Diabetes Mellitus is a disease that is least understood by the common masses. There are also a whole lot of fabricated tales about it, which makes things even more confusing. In this article, we give you detailed information on all aspects of diabetes, so that you come to understand it far better.

How is diabetes caused?

Diabetes is actually a metabolic disorder wherein the body feels an acute lack of the energy-producing hormone, insulin. Insulin, which is produced by cells in the pancreas, break down the food we eat and convert it into energy, which helps us carry on our daily activities.

Sometimes, this insulin is either deficient due to some autoimmune disorder in the body or because of the body's own capacity to absorb the amount present in it. Either way, the body fails to generate the energy automatically and slowly starts breaking under the strain of it all.

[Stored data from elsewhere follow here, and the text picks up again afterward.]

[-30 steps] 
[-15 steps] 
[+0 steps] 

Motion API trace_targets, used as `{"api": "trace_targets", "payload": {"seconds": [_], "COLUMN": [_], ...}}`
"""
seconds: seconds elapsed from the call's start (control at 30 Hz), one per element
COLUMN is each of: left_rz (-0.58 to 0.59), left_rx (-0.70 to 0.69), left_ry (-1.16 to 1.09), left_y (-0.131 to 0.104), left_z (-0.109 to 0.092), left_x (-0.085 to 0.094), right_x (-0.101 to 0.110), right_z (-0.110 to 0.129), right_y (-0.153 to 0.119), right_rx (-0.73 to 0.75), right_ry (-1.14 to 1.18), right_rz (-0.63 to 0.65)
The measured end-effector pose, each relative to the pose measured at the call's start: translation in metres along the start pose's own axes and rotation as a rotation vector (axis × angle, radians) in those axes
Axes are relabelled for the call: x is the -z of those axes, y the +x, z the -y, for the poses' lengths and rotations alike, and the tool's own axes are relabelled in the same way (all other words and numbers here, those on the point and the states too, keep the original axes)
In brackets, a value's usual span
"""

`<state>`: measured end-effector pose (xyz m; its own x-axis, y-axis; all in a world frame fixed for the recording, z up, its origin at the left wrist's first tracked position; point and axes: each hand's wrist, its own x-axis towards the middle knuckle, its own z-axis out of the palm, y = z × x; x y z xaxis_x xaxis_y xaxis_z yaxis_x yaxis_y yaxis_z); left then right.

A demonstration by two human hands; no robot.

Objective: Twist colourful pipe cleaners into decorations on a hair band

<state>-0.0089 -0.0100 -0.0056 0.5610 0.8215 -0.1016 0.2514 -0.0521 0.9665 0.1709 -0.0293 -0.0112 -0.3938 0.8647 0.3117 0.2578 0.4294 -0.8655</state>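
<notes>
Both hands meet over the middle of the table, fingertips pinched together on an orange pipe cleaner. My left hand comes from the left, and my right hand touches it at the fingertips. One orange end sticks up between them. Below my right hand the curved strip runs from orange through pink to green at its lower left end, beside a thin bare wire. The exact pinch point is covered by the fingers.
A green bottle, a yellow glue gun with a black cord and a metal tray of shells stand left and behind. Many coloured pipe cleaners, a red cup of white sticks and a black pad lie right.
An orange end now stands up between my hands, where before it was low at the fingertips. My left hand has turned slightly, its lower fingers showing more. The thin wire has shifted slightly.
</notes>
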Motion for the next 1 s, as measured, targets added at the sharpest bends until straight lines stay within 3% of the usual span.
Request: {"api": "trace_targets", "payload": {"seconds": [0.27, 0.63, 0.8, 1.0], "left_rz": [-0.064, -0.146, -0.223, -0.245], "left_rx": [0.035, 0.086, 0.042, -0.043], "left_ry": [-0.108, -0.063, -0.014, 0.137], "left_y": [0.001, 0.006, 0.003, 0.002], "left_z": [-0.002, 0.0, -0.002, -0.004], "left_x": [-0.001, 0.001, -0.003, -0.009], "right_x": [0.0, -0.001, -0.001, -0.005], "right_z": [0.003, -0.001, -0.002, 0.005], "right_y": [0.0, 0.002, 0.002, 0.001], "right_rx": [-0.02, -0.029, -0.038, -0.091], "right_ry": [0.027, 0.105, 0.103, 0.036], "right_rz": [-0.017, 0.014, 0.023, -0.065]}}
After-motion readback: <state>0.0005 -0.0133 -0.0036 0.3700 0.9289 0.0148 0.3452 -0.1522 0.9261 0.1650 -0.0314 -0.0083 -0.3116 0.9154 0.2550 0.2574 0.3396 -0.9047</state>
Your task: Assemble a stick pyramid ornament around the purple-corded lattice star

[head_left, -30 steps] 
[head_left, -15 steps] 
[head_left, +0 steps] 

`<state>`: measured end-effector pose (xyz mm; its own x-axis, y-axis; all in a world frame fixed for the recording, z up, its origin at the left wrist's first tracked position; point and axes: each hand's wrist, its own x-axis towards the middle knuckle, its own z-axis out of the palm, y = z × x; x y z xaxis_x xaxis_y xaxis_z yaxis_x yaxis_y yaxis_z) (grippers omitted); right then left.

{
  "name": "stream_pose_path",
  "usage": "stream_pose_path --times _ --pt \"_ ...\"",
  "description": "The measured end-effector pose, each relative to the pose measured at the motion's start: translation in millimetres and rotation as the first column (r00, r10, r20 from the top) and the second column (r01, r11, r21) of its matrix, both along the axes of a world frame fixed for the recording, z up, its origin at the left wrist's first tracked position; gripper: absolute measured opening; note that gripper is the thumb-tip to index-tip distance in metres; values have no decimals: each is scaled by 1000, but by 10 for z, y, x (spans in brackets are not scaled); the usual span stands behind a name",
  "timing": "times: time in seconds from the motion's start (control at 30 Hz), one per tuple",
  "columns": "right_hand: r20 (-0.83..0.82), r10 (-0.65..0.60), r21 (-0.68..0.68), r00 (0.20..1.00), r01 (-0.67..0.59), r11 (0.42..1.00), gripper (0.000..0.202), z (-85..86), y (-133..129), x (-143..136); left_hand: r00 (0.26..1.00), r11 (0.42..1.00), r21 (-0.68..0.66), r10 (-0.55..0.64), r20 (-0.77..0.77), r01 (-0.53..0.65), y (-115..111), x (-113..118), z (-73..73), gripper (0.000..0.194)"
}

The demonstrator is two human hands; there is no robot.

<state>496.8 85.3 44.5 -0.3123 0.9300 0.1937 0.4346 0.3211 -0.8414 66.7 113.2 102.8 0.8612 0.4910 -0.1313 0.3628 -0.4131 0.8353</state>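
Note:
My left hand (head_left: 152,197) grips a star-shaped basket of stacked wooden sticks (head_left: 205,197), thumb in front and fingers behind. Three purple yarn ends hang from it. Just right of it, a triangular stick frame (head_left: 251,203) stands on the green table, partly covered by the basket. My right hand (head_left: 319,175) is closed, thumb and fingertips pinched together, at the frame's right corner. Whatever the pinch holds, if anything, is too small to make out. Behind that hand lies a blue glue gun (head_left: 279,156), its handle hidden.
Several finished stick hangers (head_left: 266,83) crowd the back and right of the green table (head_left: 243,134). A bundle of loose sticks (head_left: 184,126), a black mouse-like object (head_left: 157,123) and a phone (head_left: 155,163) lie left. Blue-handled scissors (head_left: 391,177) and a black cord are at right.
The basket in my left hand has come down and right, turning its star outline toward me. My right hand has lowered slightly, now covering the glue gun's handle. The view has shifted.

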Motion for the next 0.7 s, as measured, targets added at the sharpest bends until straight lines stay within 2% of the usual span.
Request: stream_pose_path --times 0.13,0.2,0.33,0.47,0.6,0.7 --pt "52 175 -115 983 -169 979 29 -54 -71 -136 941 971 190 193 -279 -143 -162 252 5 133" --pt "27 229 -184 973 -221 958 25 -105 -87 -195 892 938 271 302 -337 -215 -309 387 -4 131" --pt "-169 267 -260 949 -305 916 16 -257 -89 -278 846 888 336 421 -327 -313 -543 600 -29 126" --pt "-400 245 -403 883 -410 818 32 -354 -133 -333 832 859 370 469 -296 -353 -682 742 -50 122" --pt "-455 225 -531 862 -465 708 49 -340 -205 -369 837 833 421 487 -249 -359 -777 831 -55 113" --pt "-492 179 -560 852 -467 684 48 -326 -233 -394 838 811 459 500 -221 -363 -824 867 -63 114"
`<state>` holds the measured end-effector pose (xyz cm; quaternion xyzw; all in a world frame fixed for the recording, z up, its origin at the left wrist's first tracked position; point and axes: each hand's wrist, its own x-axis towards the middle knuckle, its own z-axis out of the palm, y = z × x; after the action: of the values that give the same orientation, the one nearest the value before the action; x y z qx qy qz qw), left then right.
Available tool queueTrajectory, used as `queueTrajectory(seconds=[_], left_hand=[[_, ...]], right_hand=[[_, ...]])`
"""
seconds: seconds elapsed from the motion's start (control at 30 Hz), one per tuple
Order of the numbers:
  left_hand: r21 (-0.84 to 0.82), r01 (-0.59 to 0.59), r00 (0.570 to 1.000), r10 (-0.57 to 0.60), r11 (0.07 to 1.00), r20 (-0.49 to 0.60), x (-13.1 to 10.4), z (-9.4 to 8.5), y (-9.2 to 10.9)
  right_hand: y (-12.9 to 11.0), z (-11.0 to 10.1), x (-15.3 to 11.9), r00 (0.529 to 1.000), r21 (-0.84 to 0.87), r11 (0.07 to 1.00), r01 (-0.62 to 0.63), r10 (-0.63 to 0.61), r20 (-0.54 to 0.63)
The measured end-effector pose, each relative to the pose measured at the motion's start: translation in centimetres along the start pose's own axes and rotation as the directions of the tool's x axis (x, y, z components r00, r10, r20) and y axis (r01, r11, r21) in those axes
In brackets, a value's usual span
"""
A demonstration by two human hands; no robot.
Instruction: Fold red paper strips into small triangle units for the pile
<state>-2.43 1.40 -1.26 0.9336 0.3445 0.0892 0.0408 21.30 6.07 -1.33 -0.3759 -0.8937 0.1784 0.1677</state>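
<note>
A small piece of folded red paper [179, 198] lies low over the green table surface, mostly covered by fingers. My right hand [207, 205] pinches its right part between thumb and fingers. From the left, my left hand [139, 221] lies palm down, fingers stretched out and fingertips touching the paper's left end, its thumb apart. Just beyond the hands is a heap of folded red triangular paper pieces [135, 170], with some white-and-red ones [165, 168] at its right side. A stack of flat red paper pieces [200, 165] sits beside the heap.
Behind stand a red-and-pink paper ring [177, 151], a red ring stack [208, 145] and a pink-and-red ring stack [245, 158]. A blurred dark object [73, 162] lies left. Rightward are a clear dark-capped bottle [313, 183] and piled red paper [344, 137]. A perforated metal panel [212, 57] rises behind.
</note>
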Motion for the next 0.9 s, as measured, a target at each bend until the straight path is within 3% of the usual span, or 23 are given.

Here are some things to note about diabetes and what it is:

* Firstly, most of us tend to think that diabetes is caused by a wrong lifestyle and / or eating habits. It is important to understand that the above does not directly cause this disorder, though they could be contributing factors for the same. So this is not exactly related to diet or your daily habits.

Hyperglycemia or the presence of excess sugar in the body is the prime indicator of diabetes, but this need not necessarily be caused by sugar intake. In fact, it could well be your excess fat intake that could be the cause of your diabetes.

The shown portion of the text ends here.